From: Dan Aloni <dan.aloni@vastdata.com>
To: Chuck Lever <chuck.lever@oracle.com>
Cc: linux-nfs@vger.kernel.org, linux-rdma@vger.kernel.org
Subject: Re: [PATCH] rpcrdma: don't decref EP if a ESTABLISHED did not happen
Date: Sun, 5 May 2024 21:36:28 +0300 [thread overview]
Message-ID: <20240505183628.g2hhzkrtna5asz6b@gmail.com> (raw)
In-Reply-To: <ZjeZQmi7um7LDOd3@tissot.1015granger.net>
On 2024-05-05 10:35:46, Chuck Lever wrote:
> On Sun, May 05, 2024 at 03:49:10PM +0300, Dan Aloni wrote:
> > We found a case where `RDMA_CM_EVENT_DEVICE_REMOVAL` causes a refcount
> > underflow.
> >
> > The specific scenario that caused this to happen is IB device bonding,
> > when bringing down one of the ports, or all ports.
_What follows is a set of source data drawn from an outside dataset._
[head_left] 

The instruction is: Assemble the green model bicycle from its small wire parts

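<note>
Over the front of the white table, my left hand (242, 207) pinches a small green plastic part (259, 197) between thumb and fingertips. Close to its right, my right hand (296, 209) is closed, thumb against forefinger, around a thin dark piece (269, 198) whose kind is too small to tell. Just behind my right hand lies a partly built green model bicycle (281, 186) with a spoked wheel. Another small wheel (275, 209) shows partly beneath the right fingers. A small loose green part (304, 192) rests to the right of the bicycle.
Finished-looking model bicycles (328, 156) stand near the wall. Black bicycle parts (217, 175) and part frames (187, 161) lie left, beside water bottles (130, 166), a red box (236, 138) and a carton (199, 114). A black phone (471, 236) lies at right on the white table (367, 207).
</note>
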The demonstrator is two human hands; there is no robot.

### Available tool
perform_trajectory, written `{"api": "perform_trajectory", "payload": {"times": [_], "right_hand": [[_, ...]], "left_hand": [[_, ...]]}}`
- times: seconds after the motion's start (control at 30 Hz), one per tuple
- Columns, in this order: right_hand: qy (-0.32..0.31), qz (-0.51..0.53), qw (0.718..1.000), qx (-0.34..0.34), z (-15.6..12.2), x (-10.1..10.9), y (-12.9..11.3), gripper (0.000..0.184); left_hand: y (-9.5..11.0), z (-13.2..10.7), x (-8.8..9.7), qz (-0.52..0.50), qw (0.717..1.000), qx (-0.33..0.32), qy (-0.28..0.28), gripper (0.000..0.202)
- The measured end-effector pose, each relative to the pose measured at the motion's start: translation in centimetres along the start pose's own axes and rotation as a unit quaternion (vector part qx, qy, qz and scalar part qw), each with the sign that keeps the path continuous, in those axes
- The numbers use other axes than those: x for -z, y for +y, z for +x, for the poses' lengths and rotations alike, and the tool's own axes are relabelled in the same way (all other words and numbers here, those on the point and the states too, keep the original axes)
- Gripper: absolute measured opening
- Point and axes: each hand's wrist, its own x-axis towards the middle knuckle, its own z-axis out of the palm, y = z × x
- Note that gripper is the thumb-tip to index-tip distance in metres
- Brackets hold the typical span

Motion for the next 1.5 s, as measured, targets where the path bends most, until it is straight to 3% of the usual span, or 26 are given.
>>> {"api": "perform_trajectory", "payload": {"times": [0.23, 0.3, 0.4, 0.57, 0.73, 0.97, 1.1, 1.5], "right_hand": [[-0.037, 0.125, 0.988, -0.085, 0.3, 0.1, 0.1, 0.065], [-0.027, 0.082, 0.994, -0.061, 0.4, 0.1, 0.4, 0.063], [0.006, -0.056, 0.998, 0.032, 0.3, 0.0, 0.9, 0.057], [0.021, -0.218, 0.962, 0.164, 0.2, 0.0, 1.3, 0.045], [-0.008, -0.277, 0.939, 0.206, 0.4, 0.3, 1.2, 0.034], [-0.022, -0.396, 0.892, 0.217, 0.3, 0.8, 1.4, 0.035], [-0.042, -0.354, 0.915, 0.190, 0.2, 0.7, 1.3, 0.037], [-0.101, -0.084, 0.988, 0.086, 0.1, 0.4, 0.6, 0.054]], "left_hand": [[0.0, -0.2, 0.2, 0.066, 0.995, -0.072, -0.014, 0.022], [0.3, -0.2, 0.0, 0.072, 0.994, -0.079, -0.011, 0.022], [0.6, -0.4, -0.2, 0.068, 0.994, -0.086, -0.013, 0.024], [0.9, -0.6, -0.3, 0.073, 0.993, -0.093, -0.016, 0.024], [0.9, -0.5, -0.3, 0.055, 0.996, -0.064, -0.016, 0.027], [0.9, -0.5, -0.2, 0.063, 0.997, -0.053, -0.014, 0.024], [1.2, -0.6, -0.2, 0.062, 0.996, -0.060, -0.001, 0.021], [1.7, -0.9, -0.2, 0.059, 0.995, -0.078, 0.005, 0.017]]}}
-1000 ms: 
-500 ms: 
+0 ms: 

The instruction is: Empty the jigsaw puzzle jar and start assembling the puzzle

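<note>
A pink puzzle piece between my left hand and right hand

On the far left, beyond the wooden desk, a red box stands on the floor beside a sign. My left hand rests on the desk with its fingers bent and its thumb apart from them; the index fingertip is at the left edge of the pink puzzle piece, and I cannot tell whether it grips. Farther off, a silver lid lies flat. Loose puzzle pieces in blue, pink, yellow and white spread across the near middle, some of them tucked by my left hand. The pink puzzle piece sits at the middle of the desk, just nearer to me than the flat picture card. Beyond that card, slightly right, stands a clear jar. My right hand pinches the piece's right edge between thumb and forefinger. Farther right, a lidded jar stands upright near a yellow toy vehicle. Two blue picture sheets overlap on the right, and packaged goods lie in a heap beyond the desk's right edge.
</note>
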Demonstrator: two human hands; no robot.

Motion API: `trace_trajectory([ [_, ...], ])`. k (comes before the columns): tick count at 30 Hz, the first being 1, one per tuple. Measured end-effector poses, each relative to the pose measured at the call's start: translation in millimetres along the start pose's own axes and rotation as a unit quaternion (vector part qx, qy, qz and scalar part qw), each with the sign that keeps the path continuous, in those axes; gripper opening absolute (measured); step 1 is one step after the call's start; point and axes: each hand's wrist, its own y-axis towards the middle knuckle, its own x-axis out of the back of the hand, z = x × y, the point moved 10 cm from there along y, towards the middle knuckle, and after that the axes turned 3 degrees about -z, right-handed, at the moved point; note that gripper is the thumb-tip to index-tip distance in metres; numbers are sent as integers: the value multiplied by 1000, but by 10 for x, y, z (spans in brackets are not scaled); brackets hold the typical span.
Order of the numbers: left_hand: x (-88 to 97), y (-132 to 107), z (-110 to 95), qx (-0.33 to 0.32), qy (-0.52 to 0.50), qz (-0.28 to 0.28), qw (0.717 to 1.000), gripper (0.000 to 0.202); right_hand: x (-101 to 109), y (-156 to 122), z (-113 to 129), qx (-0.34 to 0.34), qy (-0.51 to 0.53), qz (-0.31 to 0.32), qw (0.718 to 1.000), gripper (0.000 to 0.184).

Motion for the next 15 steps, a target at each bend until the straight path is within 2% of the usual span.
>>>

The situation is not
> > just a print - it also causes a non-recoverable state it is not even
> > possible to complete the disconnect and shut it down the mount,
> > requiring a reboot, suggesting that tear-down is also incomplete in this
> > state.
> >
> > The trivial fix seems to work as such - if we did not receive a
> > `RDMA_CM_EVENT_ESTABLISHED`, we should not decref the EP, otherwise
> > `rpcrdma_xprt_drain` kills the EP prematurely in from the context of
> > `rpcrdma_xprt_disconnect`.
> >
> > Fixes: 2acc5cae2923 ('xprtrdma: Prevent dereferencing r_xprt->rx_ep after it is freed')
>
> Hi Dan, thanks for the bug report!
>
[..]
> Second, I wonder if, when bonding interfaces, there's an opportunity
> for the verbs consumer to take an additional transport reference.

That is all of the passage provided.